WHAT TO WORK ON = Scan the listing and copy each line where the word "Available" is present.

*** Opening INFORMATION SHOWN ***

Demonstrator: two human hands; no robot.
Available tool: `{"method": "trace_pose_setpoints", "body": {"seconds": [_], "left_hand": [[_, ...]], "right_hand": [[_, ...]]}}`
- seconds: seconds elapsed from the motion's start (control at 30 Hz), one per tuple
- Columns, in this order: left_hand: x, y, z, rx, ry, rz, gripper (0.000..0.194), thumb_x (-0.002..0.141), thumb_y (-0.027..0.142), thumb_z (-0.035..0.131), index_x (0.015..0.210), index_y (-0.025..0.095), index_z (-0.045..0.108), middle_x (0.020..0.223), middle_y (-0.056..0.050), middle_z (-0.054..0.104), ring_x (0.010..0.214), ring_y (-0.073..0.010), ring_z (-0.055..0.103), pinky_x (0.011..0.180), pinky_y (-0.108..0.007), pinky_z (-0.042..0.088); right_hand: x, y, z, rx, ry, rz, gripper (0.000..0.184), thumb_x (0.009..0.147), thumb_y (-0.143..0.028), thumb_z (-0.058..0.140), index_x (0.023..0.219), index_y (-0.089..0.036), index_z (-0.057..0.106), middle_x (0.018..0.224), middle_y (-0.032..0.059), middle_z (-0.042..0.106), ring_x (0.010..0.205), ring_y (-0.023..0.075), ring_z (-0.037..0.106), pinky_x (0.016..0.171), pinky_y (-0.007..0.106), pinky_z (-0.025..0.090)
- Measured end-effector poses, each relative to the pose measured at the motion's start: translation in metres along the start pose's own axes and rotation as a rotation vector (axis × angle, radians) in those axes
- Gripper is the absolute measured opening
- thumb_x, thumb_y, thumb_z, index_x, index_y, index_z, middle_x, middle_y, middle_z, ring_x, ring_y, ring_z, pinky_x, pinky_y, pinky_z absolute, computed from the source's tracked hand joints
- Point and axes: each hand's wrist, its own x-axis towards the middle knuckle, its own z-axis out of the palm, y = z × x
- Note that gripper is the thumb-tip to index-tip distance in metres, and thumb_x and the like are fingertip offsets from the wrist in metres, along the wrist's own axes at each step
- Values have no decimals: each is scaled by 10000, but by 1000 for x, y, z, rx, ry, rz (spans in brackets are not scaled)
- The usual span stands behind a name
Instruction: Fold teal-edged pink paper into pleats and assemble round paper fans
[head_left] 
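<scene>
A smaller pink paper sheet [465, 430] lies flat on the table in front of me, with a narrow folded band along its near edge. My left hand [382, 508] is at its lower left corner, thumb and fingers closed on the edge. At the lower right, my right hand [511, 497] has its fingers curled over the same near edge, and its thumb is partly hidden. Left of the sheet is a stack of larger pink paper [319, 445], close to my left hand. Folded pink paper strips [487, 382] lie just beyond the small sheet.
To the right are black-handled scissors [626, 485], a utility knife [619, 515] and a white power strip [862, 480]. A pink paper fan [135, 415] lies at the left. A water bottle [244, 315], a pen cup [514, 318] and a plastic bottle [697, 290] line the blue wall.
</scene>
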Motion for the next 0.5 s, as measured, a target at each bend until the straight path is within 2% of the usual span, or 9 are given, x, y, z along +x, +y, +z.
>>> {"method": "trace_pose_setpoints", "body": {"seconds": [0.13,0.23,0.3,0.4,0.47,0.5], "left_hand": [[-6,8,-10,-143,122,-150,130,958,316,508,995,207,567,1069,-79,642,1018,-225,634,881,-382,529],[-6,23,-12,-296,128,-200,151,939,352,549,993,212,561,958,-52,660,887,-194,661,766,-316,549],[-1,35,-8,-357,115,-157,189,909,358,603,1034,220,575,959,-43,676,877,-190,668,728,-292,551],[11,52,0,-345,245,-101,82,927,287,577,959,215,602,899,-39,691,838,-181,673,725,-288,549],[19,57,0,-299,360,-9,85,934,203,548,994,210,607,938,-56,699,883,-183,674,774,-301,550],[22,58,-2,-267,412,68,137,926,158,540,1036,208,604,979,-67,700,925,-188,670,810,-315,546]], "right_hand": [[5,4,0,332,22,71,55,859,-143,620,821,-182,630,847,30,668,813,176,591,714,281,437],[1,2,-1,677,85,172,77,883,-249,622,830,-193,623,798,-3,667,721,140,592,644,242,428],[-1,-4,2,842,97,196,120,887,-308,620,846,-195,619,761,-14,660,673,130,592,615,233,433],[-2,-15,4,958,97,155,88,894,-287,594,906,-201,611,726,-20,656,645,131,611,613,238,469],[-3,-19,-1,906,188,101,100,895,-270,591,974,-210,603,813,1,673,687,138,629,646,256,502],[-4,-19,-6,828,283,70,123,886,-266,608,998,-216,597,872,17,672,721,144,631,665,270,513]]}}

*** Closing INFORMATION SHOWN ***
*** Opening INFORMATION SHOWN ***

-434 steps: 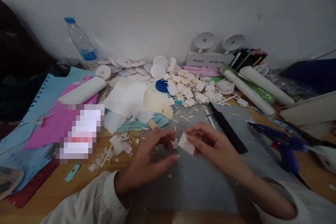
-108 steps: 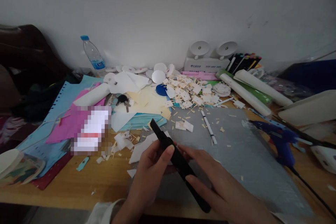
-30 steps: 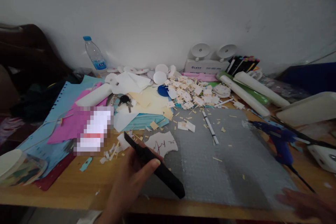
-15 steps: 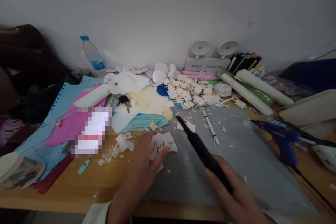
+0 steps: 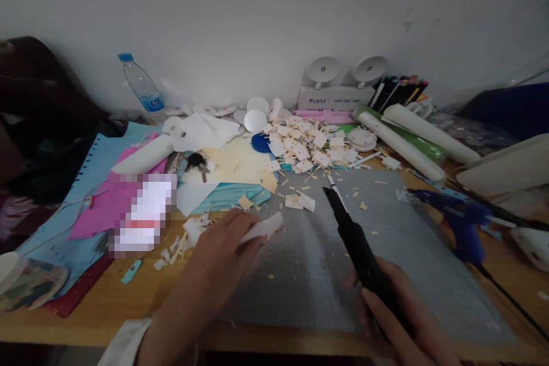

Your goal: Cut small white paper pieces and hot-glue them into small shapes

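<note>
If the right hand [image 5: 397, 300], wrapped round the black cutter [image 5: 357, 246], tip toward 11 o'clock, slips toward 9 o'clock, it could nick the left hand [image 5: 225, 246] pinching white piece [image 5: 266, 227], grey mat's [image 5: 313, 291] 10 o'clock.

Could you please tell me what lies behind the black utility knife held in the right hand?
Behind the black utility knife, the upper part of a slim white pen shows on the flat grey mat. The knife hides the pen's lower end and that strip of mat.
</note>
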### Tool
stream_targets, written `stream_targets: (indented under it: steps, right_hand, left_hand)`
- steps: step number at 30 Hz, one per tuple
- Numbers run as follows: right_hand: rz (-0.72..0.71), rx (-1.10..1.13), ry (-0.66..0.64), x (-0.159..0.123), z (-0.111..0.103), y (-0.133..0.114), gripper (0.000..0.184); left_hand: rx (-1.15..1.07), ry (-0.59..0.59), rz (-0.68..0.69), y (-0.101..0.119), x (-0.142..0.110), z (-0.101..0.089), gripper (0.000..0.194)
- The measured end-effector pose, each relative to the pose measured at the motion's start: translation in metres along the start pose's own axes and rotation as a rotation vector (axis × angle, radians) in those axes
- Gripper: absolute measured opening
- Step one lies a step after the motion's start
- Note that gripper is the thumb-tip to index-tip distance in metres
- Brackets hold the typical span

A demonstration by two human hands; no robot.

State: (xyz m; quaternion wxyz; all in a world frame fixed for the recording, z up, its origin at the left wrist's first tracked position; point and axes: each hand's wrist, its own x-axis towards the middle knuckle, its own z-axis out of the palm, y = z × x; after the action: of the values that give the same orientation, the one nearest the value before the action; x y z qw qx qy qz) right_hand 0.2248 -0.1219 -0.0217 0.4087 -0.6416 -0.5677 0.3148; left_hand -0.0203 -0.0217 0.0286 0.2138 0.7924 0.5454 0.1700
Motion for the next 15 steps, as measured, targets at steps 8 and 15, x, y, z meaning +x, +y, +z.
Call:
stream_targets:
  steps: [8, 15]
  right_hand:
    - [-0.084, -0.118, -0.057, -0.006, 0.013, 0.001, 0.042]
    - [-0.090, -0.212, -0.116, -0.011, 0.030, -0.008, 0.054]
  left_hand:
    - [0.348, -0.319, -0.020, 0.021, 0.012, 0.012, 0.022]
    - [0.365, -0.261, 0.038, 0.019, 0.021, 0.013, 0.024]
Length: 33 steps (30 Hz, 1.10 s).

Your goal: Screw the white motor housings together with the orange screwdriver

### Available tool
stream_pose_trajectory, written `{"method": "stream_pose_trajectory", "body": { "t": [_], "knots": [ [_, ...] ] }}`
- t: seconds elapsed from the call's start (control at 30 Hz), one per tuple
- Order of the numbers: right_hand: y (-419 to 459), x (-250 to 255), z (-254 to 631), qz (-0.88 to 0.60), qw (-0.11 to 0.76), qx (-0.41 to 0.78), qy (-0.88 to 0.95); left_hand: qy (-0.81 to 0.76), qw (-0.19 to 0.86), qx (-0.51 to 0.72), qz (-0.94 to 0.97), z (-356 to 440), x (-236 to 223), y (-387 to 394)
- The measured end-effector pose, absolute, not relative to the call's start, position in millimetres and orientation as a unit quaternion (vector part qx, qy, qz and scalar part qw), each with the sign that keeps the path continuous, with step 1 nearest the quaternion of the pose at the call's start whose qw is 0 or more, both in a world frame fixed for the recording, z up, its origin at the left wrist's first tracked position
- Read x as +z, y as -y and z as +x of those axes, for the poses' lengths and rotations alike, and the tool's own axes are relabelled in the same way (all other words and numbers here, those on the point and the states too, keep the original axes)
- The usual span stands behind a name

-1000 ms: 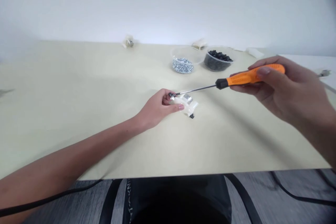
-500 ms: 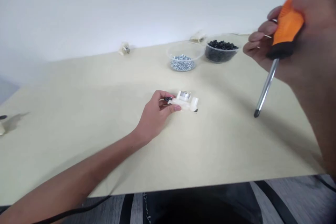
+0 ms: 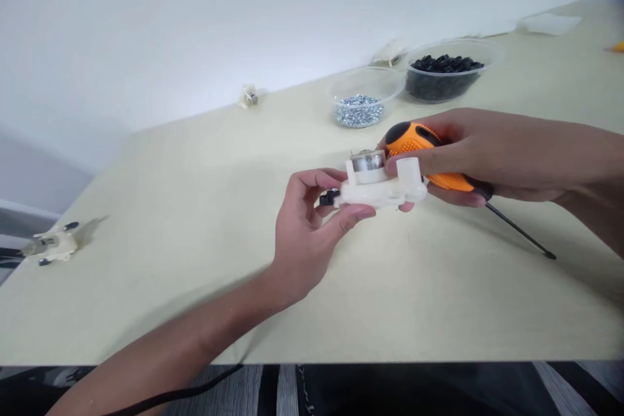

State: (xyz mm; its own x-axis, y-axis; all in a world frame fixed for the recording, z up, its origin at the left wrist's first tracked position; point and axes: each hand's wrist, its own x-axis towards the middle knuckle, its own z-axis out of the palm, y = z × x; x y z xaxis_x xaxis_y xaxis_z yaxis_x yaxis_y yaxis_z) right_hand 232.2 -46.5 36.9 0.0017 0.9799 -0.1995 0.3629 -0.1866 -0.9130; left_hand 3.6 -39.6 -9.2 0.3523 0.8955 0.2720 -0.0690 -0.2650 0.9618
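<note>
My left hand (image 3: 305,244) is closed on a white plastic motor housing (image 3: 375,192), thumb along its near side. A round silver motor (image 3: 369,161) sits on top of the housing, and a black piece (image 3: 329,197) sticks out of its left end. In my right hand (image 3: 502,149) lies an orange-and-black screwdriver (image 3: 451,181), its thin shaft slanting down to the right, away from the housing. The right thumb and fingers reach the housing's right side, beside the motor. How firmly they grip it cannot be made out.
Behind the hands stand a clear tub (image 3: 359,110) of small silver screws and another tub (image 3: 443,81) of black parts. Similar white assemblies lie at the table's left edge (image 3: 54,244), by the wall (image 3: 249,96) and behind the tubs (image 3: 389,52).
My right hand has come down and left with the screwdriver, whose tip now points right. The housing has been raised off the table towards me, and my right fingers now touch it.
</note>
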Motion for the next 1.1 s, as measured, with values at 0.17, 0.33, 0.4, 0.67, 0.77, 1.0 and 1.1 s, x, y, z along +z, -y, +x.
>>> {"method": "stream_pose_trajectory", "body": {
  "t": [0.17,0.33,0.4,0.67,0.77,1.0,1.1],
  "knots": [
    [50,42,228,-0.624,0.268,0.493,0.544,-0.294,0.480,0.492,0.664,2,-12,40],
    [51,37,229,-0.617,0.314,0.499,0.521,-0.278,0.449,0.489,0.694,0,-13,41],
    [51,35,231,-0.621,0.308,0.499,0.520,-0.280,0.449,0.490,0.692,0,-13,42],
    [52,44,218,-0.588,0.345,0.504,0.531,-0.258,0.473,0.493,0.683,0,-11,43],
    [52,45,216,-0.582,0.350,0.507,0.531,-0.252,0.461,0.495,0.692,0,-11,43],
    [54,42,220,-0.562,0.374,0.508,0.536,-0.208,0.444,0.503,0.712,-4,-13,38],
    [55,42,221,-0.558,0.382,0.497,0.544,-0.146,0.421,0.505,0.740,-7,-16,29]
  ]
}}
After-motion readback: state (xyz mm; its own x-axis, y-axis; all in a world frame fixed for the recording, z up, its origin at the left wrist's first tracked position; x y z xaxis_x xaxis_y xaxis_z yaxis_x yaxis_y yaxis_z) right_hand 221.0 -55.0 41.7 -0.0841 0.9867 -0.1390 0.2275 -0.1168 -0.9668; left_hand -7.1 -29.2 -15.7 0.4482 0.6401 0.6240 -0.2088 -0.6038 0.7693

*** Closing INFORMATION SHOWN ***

TASK ANSWER =
Available tool: `{"method": "trace_pose_setpoints", "body": {"seconds": [_], "left_hand": [[_, ...]], "right_hand": [[_, ...]]}}`
### Available tool

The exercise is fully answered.